**WHAT YOU NEED TO DO**
Copy out each line of the data that includes the string "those".

**GIVEN INFORMATION**
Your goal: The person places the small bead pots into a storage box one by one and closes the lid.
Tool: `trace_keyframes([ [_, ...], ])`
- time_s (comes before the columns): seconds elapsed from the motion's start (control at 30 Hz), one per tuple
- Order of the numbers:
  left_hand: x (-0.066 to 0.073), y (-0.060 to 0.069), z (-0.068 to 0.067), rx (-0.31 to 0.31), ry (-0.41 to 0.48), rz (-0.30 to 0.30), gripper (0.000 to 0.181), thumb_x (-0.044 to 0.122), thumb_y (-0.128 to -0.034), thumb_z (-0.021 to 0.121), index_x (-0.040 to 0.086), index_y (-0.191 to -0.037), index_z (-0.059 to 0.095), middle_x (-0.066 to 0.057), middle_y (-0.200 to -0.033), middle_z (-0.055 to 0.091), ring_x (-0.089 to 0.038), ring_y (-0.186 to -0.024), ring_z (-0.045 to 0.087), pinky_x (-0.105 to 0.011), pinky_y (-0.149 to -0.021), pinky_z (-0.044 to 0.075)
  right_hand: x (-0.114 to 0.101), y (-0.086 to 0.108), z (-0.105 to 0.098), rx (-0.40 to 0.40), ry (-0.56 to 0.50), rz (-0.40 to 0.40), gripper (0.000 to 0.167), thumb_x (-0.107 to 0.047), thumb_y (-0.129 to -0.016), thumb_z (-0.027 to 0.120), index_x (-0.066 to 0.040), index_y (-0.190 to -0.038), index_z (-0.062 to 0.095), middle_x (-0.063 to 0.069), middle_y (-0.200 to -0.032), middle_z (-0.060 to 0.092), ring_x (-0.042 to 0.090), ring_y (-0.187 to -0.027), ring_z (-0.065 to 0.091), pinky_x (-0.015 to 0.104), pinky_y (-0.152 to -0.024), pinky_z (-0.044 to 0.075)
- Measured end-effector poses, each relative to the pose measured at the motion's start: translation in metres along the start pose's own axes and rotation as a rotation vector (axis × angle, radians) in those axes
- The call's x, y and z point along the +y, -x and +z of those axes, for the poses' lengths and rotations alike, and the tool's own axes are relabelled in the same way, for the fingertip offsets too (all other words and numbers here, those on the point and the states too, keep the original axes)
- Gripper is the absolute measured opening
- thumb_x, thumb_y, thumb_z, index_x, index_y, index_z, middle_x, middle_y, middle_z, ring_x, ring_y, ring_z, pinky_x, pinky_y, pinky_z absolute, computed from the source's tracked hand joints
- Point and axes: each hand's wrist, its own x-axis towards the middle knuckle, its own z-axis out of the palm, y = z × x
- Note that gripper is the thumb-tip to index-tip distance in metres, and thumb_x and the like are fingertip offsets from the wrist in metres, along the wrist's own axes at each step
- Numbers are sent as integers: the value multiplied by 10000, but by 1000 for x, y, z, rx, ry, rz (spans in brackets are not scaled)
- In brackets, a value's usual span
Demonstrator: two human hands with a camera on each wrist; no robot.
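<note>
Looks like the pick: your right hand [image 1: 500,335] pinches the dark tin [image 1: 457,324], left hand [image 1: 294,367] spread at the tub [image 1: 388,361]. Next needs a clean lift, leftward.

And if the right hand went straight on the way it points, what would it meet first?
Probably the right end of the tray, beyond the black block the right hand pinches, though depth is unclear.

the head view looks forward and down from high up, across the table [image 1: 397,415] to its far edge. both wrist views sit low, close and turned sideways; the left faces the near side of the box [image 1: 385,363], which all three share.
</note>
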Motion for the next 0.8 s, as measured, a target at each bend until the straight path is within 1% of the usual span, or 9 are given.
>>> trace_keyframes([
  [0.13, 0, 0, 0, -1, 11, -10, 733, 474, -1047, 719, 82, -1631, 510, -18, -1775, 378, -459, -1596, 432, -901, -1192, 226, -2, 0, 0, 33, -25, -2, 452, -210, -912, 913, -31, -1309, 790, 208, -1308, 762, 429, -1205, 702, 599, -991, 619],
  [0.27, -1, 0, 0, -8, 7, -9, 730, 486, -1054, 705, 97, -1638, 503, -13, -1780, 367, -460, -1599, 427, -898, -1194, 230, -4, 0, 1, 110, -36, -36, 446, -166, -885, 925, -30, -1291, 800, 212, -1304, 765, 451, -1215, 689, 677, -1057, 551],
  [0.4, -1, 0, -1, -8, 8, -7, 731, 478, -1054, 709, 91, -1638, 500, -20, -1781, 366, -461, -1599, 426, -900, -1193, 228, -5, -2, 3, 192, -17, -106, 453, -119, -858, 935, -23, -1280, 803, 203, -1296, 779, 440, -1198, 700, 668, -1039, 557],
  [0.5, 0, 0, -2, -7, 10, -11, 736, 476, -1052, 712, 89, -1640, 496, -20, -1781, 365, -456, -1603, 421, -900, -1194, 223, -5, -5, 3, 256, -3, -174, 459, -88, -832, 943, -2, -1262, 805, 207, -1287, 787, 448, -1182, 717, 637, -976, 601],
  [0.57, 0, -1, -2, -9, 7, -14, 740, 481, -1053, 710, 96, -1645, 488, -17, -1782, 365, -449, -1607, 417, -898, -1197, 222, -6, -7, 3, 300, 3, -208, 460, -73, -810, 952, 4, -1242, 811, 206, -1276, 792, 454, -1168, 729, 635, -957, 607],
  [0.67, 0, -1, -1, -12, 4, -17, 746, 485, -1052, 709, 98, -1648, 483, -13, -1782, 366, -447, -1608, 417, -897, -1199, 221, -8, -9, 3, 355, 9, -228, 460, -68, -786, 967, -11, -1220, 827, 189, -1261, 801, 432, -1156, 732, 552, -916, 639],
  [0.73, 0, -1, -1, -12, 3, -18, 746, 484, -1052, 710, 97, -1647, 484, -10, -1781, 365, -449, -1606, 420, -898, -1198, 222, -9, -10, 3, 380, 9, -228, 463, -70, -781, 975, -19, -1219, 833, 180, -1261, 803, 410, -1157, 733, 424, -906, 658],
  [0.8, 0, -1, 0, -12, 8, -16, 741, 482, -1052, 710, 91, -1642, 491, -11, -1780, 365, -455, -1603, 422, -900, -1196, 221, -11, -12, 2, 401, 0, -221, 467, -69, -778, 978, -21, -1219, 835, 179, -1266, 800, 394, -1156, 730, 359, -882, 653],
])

**ANSWER SPACE**
- Measured end-effector poses, each relative to the pose measured at the motion's start: translation in metres along the start pose's own axes and rotation as a rotation vector (axis × angle, radians) in those axes
- The call's x, y and z point along the +y, -x and +z of those axes, for the poses' lengths and rotations alike, and the tool's own axes are relabelled in the same way, for the fingertip offsets too (all other words and numbers here, those on the point and the states too, keep the original axes)

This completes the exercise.